→ **Work to complete**
Please print the whole listing again, exactly as shown.

→ **Input data**
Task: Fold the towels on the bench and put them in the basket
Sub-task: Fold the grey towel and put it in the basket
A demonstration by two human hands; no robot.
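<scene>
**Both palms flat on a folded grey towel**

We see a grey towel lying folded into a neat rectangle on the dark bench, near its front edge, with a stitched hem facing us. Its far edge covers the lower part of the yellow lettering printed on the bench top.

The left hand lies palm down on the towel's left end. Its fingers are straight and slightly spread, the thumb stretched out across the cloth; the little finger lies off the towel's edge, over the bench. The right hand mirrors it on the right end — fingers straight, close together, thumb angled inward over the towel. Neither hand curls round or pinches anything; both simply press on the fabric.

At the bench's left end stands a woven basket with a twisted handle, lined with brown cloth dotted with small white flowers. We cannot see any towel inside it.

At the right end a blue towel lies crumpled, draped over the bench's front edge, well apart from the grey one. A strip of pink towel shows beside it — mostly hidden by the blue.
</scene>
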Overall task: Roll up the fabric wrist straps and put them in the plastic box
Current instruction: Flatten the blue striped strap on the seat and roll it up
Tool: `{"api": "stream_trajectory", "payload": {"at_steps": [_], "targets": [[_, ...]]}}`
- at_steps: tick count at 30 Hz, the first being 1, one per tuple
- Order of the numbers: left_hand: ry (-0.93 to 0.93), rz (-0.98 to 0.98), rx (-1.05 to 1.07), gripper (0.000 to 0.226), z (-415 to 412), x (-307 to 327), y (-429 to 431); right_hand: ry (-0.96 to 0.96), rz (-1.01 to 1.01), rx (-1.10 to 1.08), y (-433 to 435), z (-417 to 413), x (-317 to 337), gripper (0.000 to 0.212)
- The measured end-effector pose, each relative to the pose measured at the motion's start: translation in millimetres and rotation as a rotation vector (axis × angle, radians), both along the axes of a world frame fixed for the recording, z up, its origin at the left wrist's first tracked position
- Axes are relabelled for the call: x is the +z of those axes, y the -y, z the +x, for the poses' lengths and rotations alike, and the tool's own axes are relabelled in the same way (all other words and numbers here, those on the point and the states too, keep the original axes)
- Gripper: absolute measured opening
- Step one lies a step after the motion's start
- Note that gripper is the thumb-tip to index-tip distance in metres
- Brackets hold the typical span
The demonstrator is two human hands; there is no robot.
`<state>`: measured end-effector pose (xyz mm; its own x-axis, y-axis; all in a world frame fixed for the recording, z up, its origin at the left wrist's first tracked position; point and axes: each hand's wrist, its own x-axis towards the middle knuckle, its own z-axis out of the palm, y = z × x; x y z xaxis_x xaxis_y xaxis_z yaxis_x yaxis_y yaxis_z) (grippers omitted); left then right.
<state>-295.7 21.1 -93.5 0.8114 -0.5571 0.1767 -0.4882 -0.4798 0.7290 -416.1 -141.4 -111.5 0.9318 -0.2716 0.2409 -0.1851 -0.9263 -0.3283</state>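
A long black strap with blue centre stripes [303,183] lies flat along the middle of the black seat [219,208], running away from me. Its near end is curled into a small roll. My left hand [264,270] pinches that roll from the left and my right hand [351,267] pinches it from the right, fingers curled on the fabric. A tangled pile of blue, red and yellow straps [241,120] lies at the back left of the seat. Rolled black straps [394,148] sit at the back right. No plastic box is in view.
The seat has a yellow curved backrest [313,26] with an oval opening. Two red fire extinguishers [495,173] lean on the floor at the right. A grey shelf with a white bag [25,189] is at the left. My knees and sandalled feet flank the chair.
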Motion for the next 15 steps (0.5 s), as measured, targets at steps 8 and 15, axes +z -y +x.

→ **Task output**
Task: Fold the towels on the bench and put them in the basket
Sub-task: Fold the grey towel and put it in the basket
A demonstration by two human hands; no robot.
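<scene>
**Both palms flat on a folded grey towel**

We see a grey towel lying folded into a neat rectangle on the dark bench, near its front edge, with a stitched hem facing us. Its far edge covers the lower part of the yellow lettering printed on the bench top.

The left hand lies palm down on the towel's left end. Its fingers are straight and slightly spread, the thumb stretched out across the cloth; the little finger lies off the towel's edge, over the bench. The right hand mirrors it on the right end — fingers straight, close together, thumb angled inward over the towel. Neither hand curls round or pinches anything; both simply press on the fabric.

At the bench's left end stands a woven basket with a twisted handle, lined with brown cloth dotted with small white flowers. We cannot see any towel inside it.

At the right end a blue towel lies crumpled, draped over the bench's front edge, well apart from the grey one. A strip of pink towel shows beside it — mostly hidden by the blue.
</scene>
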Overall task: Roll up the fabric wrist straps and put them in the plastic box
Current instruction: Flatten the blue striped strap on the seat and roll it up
Tool: `{"api": "stream_trajectory", "payload": {"at_steps": [_], "targets": [[_, ...]]}}`
- at_steps: tick count at 30 Hz, the first being 1, one per tuple
- Order of the numbers: left_hand: ry (-0.93 to 0.93), rz (-0.98 to 0.98), rx (-1.05 to 1.07), gripper (0.000 to 0.226), z (-415 to 412), x (-307 to 327), y (-429 to 431); right_hand: ry (-0.96 to 0.96), rz (-1.01 to 1.01), rx (-1.10 to 1.08), y (-433 to 435), z (-417 to 413), x (-317 to 337), gripper (0.000 to 0.212)
- The measured end-effector pose, each relative to the pose measured at the motion's start: translation in millimetres and rotation as a rotation vector (axis × angle, radians), both along the axes of a world frame fixed for the recording, z up, its origin at the left wrist's first tracked position
- Axes are relabelled for the call: x is the +z of those axes, y the -y, z the +x, for the poses' lengths and rotations alike, and the tool's own axes are relabelled in the same way (all other words and numbers here, those on the point and the states too, keep the original axes)
- Gripper: absolute measured opening
- Step one lies a step after the motion's start
- Note that gripper is the thumb-tip to index-tip distance in metres
- Brackets hold the typical span
The demonstrator is two human hands; there is no robot.
`<state>`: measured end-effector pose (xyz mm; its own x-axis, y-axis; all in a world frame fixed for the recording, z up, its origin at the left wrist's first tracked position; point and axes: each hand's wrist, its own x-axis towards the middle knuckle, its own z-axis out of the palm, y = z × x; x y z xaxis_x xaxis_y xaxis_z yaxis_x yaxis_y yaxis_z) (grippers omitted); left then right.
<state>-295.7 21.1 -93.5 0.8114 -0.5571 0.1767 -0.4882 -0.4798 0.7290 -416.1 -141.4 -111.5 0.9318 -0.2716 0.2409 -0.1851 -0.9263 -0.3283</state>
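A long black strap with blue centre stripes [303,183] lies flat along the middle of the black seat [219,208], running away from me. Its near end is curled into a small roll. My left hand [264,270] pinches that roll from the left and my right hand [351,267] pinches it from the right, fingers curled on the fabric. A tangled pile of blue, red and yellow straps [241,120] lies at the back left of the seat. Rolled black straps [394,148] sit at the back right. No plastic box is in view.
The seat has a yellow curved backrest [313,26] with an oval opening. Two red fire extinguishers [495,173] lean on the floor at the right. A grey shelf with a white bag [25,189] is at the left. My knees and sandalled feet flank the chair.
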Motion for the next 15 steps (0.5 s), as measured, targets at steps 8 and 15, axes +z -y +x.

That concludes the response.